There is an "undocumented feature" whereby if you _EVER_ enter text in the Post Processor Script, the probe will NOT return output.

This is the case even if you delete the text and make the Post Processor Script appear to be empty. Because, once it has ever held text, it will continue to hold a null CDATA element, which is not the same as "no text" and the output is squelched! ( e.g. <![CDATA[ ]]> )

Another hurdle is not related to sudo. It is related to the fact that we are currently on Eureka Patch 12 in our prod instance and we are evaluating Fuji Patch 10 in our dev instance. The dev instance is where I am working to develop the sudo probes. In Fuji, probes and sensors are assigned Major and Minor version numbers. Each probe/sensor pair must match. If they don't the probe doesn't launch. Now for some reason, many probes had version 1.0 assigned to them while the sensors were assigned version 2.0. So they don't run. The version file says that I customized the probes, but I did not do so. Comparing the various versions of the probe show no difference between the OOB version of the probe and the version that I supposedly customized. there is a new version of the probe for Fuji, so I am reverting the probes to that version.

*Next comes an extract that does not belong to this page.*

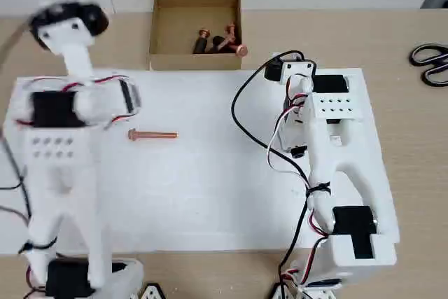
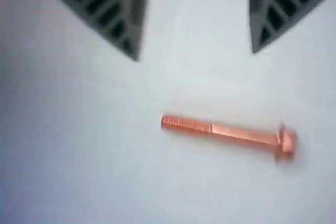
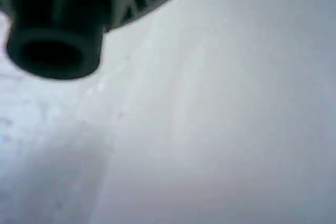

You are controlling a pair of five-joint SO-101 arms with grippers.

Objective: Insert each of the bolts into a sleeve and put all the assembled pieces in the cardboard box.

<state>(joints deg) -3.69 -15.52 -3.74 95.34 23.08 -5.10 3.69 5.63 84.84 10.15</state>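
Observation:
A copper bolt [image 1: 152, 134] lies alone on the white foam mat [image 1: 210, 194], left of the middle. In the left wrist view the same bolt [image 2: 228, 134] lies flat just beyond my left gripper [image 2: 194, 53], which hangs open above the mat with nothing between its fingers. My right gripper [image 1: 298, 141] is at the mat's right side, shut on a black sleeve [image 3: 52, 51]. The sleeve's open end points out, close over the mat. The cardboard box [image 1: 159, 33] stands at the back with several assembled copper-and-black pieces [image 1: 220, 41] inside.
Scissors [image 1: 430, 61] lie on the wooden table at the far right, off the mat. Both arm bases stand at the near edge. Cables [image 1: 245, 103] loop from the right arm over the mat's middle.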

Sp it's still a work in process, but I am making progress.

tim_broberg · ‎12-08-2015

Hmm... I went to a fuji instance, cloned the Linux CPU probe, emptied the post-processor script, and did test probe. I got lots of nice fluffy cpuinfo. I would love to know how you reproduce that behavior so we can kill it with fire. If it persists for you, can you open an incident so support can work with you to make it reproducible?

Sounds like the easiest approach on the fuji probes. You can do that, you can export the probe as xml / update the version / import, or you can use the advanced view in the probe form to see and modify the version #'s.

- Tim.

HugoFirst · ‎12-09-2015

Very interesting Tim!

I repeated your action with the Linux - CPU probe and guess what? I got the same results as you did! Wow!

So I opened the probe and did "Show XML" and I noticed that the post processor script was NULL.

When I had a problem, the post processor script looked like it was null on the form, but when I did "Show XML" it looked like this:

<post_processor_script>

<![CDATA[ ]]>

</post_processor_script>

No amount of editing would change it.

So I now wonder how did I get in a state where the post processor script was NULL on the form, but had the CDATA tag in it's contents.

WRT: The major and minor versions of the probes and sensors bnot matching. I'm reverting to the Fuji versions for all of these. I hadn't knowingly customized any of them and it seems odd that somehow versions were created that showed me as the updated_by. I compared "my version" to the OOB version and no changes show up. So this will be another mystery for me to wonder about.